Sabato ci sarà la manifestazione in segno di solidarietà ad Emergency, non a Kabul o a Lashkar Gah, ma a Roma. D’altra parte gli interessi bisogna difenderli dove ci sono, e quelli economici per questa ONG non si trovano certamente in Afghanistan.
Difficile pensare che detta manifestacja potrà smuovere anche di un solo millimetro il governo afghano, però sarà funzionale alla vendita di cappellini, magliette e alla raccolta fondi. Ogni occasione è buona, figuriamoci questa.
Nel frattempo, con tempi neanche troppo lenti per un governo traballante che combatte una guerra contro il terrorismo integralista islamico, nuovi particolari di questa vicenda emergono. Sembra che il chirurgo Marco Garatti sia accusato di essere stato coinvolto nel sequestro del giornalista Mastrogiacomo e che addirittura si sia reso colpevole di aver trattenuto per sé 500mila dollari, una parte del riscatto necessaria alla liberazione dell’inviato di Repubblica che vide però la morte di Adjmal Nasqbandhi, il suo interprete. Fonti di Emergency giurano che Garatti fosse però, in quel periodo, in Sierra Leone.
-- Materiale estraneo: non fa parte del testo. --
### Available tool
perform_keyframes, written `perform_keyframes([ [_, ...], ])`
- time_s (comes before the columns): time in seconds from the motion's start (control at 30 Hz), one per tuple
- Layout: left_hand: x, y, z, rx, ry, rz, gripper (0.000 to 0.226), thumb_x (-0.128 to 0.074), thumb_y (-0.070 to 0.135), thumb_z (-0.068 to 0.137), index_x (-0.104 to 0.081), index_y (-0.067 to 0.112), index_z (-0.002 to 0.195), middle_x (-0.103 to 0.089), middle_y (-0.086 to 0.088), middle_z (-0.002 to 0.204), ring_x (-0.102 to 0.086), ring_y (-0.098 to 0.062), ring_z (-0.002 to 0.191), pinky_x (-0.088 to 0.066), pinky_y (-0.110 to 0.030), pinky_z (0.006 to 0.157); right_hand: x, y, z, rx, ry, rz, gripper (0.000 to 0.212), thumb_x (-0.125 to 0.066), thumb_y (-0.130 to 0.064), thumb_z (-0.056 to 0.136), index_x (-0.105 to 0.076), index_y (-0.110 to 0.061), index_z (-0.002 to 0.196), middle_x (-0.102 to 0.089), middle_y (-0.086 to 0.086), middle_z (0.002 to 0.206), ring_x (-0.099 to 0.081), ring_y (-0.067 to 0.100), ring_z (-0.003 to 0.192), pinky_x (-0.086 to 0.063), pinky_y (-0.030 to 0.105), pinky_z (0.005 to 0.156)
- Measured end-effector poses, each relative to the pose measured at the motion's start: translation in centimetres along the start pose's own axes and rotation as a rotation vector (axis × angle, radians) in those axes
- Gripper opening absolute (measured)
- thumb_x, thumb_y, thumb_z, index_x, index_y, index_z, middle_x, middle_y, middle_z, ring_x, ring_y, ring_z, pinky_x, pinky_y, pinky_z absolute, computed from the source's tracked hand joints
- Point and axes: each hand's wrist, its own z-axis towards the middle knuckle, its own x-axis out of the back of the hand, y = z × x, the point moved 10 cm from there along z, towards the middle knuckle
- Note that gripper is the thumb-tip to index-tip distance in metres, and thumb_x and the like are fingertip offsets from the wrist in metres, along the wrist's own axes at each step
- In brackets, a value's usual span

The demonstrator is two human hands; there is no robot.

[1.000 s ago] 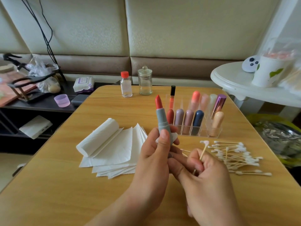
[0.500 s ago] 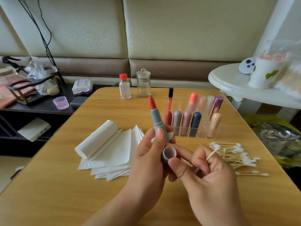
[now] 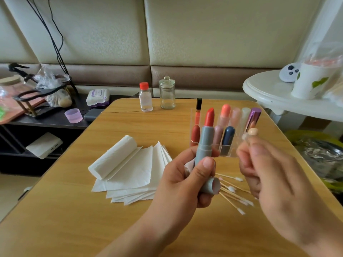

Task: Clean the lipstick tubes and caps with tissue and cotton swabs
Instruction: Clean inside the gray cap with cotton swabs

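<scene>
Now the left hand (image 3: 181, 182) is gripping the lipstick tube (image 3: 205, 143) and its cap (image 3: 211, 186). Right hand (image 3: 274, 175), lifted away since a moment ago, is pinching a cotton swab (image 3: 246, 136); swabbing looks next.

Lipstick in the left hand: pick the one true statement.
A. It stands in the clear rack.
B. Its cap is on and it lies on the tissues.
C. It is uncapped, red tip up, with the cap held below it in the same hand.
C: the left hand holds the grey lipstick upright with its red tip bare, and the open cap sits in the same grip below it.
</scene>
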Motion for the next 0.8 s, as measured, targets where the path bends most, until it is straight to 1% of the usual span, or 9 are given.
perform_keyframes([
  [0.07, 0.0, 0.2, -0.1, -0.026, 0.005, 0.04, 0.024, -0.065, 0.039, 0.082, -0.069, 0.024, 0.099, -0.057, 0.004, 0.065, -0.039, -0.018, 0.057, -0.031, -0.021, 0.047, 0.1, -0.7, -0.4, 0.102, 0.041, -0.143, 0.037, -0.036, -0.043, 0.102, -0.052, -0.022, 0.075, -0.043, -0.004, 0.056, -0.037, 0.008, 0.045, -0.027, 0.015, 0.046],
  [0.13, -0.2, 0.7, -0.2, -0.072, 0.007, 0.085, 0.021, -0.066, 0.037, 0.082, -0.069, 0.023, 0.098, -0.056, 0.005, 0.061, -0.043, -0.018, 0.057, -0.033, -0.02, 0.047, 0.3, -1.8, -0.8, 0.209, 0.094, -0.252, 0.03, -0.045, -0.032, 0.101, -0.061, -0.021, 0.078, -0.042, -0.016, 0.056, -0.041, 0.0, 0.046, -0.024, 0.006, 0.049],
  [0.17, -0.3, 1.0, -0.3, -0.099, 0.01, 0.105, 0.018, -0.067, 0.035, 0.083, -0.07, 0.023, 0.096, -0.055, 0.005, 0.059, -0.045, -0.018, 0.055, -0.035, -0.019, 0.047, 0.2, -2.3, -1.0, 0.243, 0.104, -0.277, 0.027, -0.049, -0.029, 0.099, -0.065, -0.02, 0.08, -0.042, -0.022, 0.057, -0.044, -0.003, 0.049, -0.025, 0.004, 0.05],
  [0.27, 0.1, 1.8, -0.6, -0.167, 0.08, 0.15, 0.005, -0.072, 0.026, 0.085, -0.072, 0.025, 0.09, -0.054, 0.005, 0.057, -0.05, -0.011, 0.053, -0.04, -0.014, 0.048, 0.1, -2.6, -1.3, 0.289, 0.115, -0.3, 0.025, -0.053, -0.027, 0.096, -0.071, -0.019, 0.079, -0.047, -0.03, 0.062, -0.05, -0.004, 0.053, -0.03, 0.005, 0.05],
  [0.37, 0.7, 2.9, -1.0, -0.288, 0.155, 0.325, 0.011, -0.068, 0.024, 0.085, -0.072, 0.02, 0.094, -0.056, 0.009, 0.057, -0.052, -0.002, 0.052, -0.046, -0.017, 0.051, 0.3, -2.5, -1.3, 0.286, 0.138, -0.313, 0.026, -0.055, -0.027, 0.095, -0.073, -0.017, 0.079, -0.051, -0.031, 0.065, -0.052, -0.007, 0.054, -0.033, 0.005, 0.05],
  [0.43, 0.6, 3.7, -1.4, -0.36, 0.182, 0.424, 0.015, -0.068, 0.023, 0.086, -0.07, 0.019, 0.1, -0.058, 0.011, 0.059, -0.055, -0.001, 0.053, -0.049, -0.02, 0.054, 0.3, -2.5, -1.4, 0.289, 0.142, -0.316, 0.027, -0.055, -0.026, 0.095, -0.074, -0.016, 0.079, -0.053, -0.03, 0.065, -0.052, -0.008, 0.054, -0.034, 0.005, 0.05],
  [0.5, 0.6, 4.0, -1.6, -0.391, 0.2, 0.452, 0.015, -0.068, 0.022, 0.086, -0.07, 0.02, 0.101, -0.06, 0.007, 0.063, -0.057, -0.003, 0.054, -0.05, -0.02, 0.054, 0.3, -2.6, -1.4, 0.302, 0.145, -0.333, 0.027, -0.056, -0.025, 0.095, -0.075, -0.014, 0.079, -0.057, -0.024, 0.063, -0.054, -0.002, 0.053, -0.036, 0.008, 0.048],
  [0.67, 0.7, 4.4, -1.7, -0.432, 0.219, 0.531, 0.013, -0.07, 0.019, 0.088, -0.072, 0.024, 0.099, -0.06, -0.002, 0.067, -0.059, -0.008, 0.056, -0.05, -0.019, 0.054, 0.3, -2.8, -1.8, 0.354, 0.165, -0.396, 0.026, -0.057, -0.024, 0.095, -0.077, -0.012, 0.082, -0.06, -0.006, 0.056, -0.052, 0.01, 0.044, -0.039, 0.026, 0.042],
  [0.8, 0.8, 4.4, -1.8, -0.425, 0.227, 0.541, 0.012, -0.071, 0.018, 0.087, -0.073, 0.023, 0.097, -0.06, 0.002, 0.067, -0.059, -0.008, 0.056, -0.052, -0.023, 0.053, 0.2, -3.2, -2.1, 0.383, 0.178, -0.41, 0.025, -0.057, -0.024, 0.094, -0.078, -0.01, 0.09, -0.062, -0.004, 0.058, -0.054, 0.01, 0.044, -0.04, 0.025, 0.044],
])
La vicenda assume contorni sempre meno chiari, anche se sembra ormai acclarato che l’irritazione del governatore di Helmand, Gulab Mangal, sia dovuta alla di lui convinzione che nell’ospedale di Emergency non si curassero solo i feriti, ma che vi fosse un fiancheggiamento delle posizioni talebane. Sempre meno velatamente vengono fatte trapelare accuse che metterebbero in relazione questa ONG con i rapimenti del giornalista Gabriele Torsello e di quello del collega Mastrogiacomo, con la gestione della loro liberazione, dei riscatti e del finanziamento ai talebani.
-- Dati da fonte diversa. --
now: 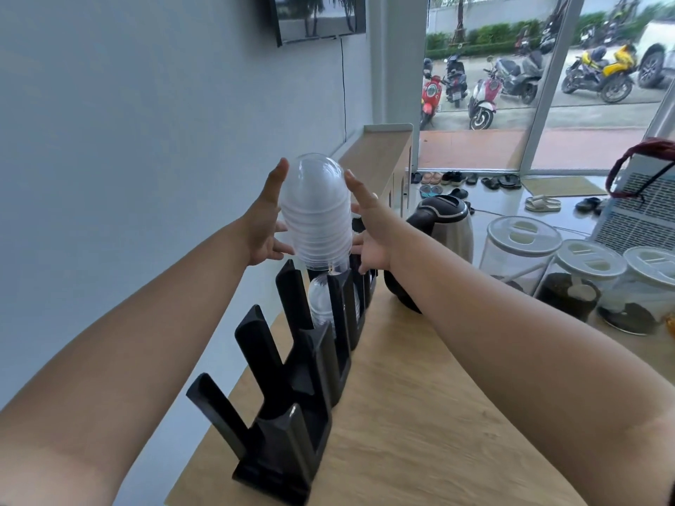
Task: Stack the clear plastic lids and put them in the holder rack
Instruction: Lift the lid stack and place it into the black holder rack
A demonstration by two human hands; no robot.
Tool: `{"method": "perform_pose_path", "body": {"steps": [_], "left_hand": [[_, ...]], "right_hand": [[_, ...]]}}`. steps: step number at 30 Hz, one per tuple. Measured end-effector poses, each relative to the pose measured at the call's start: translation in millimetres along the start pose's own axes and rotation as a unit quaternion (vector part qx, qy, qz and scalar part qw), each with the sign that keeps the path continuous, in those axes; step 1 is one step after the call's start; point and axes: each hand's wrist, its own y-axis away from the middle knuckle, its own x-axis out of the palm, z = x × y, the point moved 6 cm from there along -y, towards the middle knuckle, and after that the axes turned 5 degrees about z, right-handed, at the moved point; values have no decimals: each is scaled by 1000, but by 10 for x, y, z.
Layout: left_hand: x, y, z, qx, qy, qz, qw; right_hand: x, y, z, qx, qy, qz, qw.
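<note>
Head view: my left hand (263, 222) and right hand (369, 230), fingers spread, sandwich the lid stack (316, 213) over the rack (292, 363).

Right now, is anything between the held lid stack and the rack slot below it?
Seemingly yes: other clear lids already lie in the rack right under the stack that the left hand and right hand hold.

Open across the bare wooden counter (412, 414) at lower centre. Blocked along the counter's left edge by the upright posts of the black holder rack (292, 388), near the wall (128, 140). Crowded at centre right by kettle (443, 231) and lidded jars (569, 275).
</note>
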Motion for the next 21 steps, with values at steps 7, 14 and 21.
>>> {"method": "perform_pose_path", "body": {"steps": [7, 14, 21], "left_hand": [[-74, -181, 116, 16, -63, 5, 998], [-55, -248, 198, 20, -103, 49, 993], [-34, -388, 365, -6, -85, 97, 992]], "right_hand": [[-108, -349, -205, -5, -33, -45, 998], [-187, -449, -299, -14, -36, -62, 997], [-251, -598, -480, 21, -32, -82, 996]]}}
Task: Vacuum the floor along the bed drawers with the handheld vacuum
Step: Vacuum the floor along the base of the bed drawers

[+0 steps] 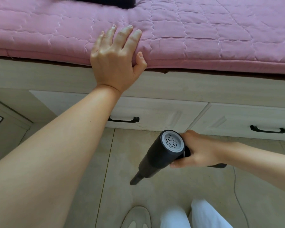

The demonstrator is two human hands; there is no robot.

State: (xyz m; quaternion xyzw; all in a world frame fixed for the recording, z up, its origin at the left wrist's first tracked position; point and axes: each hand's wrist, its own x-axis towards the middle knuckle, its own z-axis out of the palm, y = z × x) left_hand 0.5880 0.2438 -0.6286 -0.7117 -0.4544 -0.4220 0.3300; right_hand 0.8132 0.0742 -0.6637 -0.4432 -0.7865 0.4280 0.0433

Rimane da comprendere la misura dei coinvolgimenti, ovvero se tutto sia limitato al personale locale o meno e capire come vi siano finite delle armi nelle scatole dei medicinali ritrovate poi nell’ospedale di Helmand.
Altra accusa – assolutamente inverosimile – sarebbe quella che vorrebbe i medici di Emergency adoperarsi addirittura a tagliare le mani dei poliziotti afghani per metterli fuori combattimento.
E’ però un altro segnale che il governo di Karzai vede in questa ONG un nemico o perlomeno un collaborazionista dei talebani.
Nel frattempo l’atteggiamento di Gino Strada non sembra collaborativo, i toni sono piuttosto urlati e radicali, quindi poco utili in questa delicata fase, rendendo più complicato il lavoro del ministro Frattini. Atteggiamento che è però la naturale evoluzione comportamentale di chi è stato alla guida dei mazzieri del gruppo Lenin, quello della facoltà di Medicina della Statale di Milano, la brutale ala dei “katanghesi” che, armati della “penna” (grossa chiave inglese), ha lasciato sul selciato molti avversari politici. Sarebbe interessante sapere se già all’epoca i feriti li curavano, imparzialmente, come ora Emergency afferma di adoperarsi a fare.
In questa vicenda le accuse di Gulab Mangal sembrano esagerate, ma pure lo sono le indiscriminate prese di posizione a difesa dell’organizzazione di Strada, in nome di un buonismo acritico che sa di ideologia.
Nessuno mette in discussione neppure lontanamente il giuramento d’Ippocrate e la nobile necessità di portare cure mediche nelle zone più vessate dalla povertà e dalla guerra, quello che lascia interdetti è che per farlo, oltre al bisturi, si usi la falce e il martello.